Further, as a Westerner who has sampled from many different traditions, I also appreciate Sangharakshita’s acknowledgment of the Path of Irregular Steps:
We are in the transcendental sweet shop of Buddhism, with all these spiritual goodies around us, and so we grab this and that: Zen, Tantra, Theravada, ethics, meditation of one sort or another. But nonetheless, we do make some progress. The Path of Irregular Steps is a path, and it does give us some experience of Buddhism. (p. 169)
But this only works as a path for a short time. Sooner or later our practice will stagnate or stop altogether. So while he acknowledges that many of us, especially in the West, will attempt this buffet style of Buddhism (a little of this, a little of that), he also knows that a consistent approach is needed, the Path of Regular Steps:
This is the basic principle. If we want to experience the higher stage, or higher level, with any intensity of any permanence, we must first perfect the lower stage, on the basis of which, alone, the higher stage is to be established. This is why, sooner or later, we have to make the transition from the Path of Irregular Steps to the Path of Regular Steps. (p. 174)
Sometimes, in order to make this transition, we need to go backwards–back to the basics we may have skipped over in order to try the more exciting or esoteric practices. Point taken.

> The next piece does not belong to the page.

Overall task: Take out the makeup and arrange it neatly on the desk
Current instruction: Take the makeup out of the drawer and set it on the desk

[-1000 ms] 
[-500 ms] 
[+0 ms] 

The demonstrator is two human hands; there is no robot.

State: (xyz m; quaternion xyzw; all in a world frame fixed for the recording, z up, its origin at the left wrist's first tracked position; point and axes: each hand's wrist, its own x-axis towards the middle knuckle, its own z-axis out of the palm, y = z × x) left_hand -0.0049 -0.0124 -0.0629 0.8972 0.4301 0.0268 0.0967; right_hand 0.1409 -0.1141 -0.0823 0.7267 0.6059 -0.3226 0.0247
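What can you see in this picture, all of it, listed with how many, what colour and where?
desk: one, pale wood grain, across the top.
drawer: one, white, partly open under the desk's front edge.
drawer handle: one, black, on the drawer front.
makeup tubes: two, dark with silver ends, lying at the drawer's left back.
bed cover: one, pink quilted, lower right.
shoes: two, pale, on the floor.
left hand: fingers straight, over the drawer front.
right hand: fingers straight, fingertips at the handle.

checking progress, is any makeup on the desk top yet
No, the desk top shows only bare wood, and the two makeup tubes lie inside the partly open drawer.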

This book may be a great introduction to a distinctly Western Buddhist practice for some people, and for others already familiar with Sangharakshita’s work or already a part of the Triratna Buddhist Community, the book is a nice collection of the primary teachings. With a book of this size, there is way more content that a brief review can cover, so pick up a copy and spend a few hours with this uniquely Western approach to Buddhist practice.
William Harryman is a freelance writer, a personal trainer, nutritional coach, and integral life coach living in Tucson, Arizona. He has been a practicing Buddhist since 1998, at first sampling among many traditions before settling into the Shambhala tradition of Chogyam Trungpa Rinpoche.